_DATA BLOCK_
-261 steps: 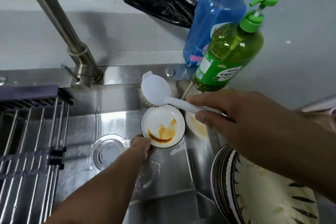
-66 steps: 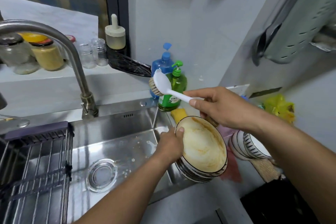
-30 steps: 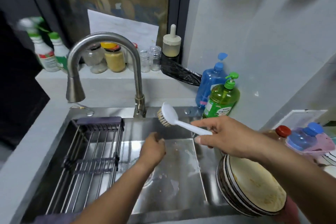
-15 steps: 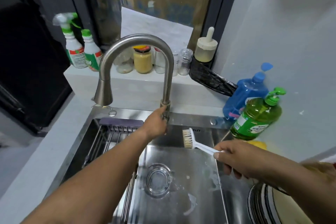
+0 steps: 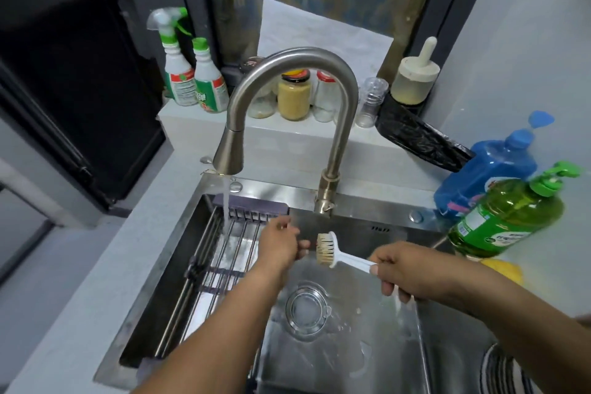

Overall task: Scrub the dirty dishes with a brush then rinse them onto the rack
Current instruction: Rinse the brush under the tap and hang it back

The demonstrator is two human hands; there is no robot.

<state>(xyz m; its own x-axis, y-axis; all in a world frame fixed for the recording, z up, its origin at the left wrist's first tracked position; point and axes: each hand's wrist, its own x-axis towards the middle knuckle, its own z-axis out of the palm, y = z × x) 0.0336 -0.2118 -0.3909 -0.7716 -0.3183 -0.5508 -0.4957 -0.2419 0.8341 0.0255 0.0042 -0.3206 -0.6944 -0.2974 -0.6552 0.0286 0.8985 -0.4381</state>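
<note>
Here, right hand (image 5: 403, 269) gripped brush (image 5: 326, 249) over sink (image 5: 351, 345), bristles toward 9 o'clock. Left hand (image 5: 279, 245) beside bristles, fingers loosely curled, empty. Water from faucet (image 5: 289, 64) onto rack (image 5: 211, 265). Dishes (image 5: 499, 371) at 5 o'clock.

We note a pale grey counter (image 5: 105, 269) framing a steel sink (image 5: 358, 345). On its right corner stand a green soap bottle (image 5: 508, 217) and a blue bottle (image 5: 489, 169) just behind it, with something yellow (image 5: 505, 270) lying beside. A raised ledge (image 5: 287, 137) behind the faucet (image 5: 297, 99) carries two spray bottles (image 5: 192, 80), several jars (image 5: 294, 93) and a black bag (image 5: 419, 137).
</note>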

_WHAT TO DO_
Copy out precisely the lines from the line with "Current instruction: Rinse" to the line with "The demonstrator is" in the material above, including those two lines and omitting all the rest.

_ANSWER FOR THE TASK_
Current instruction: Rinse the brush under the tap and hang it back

The demonstrator is two human hands; there is no robot.

A complete answer has now been given to the exercise.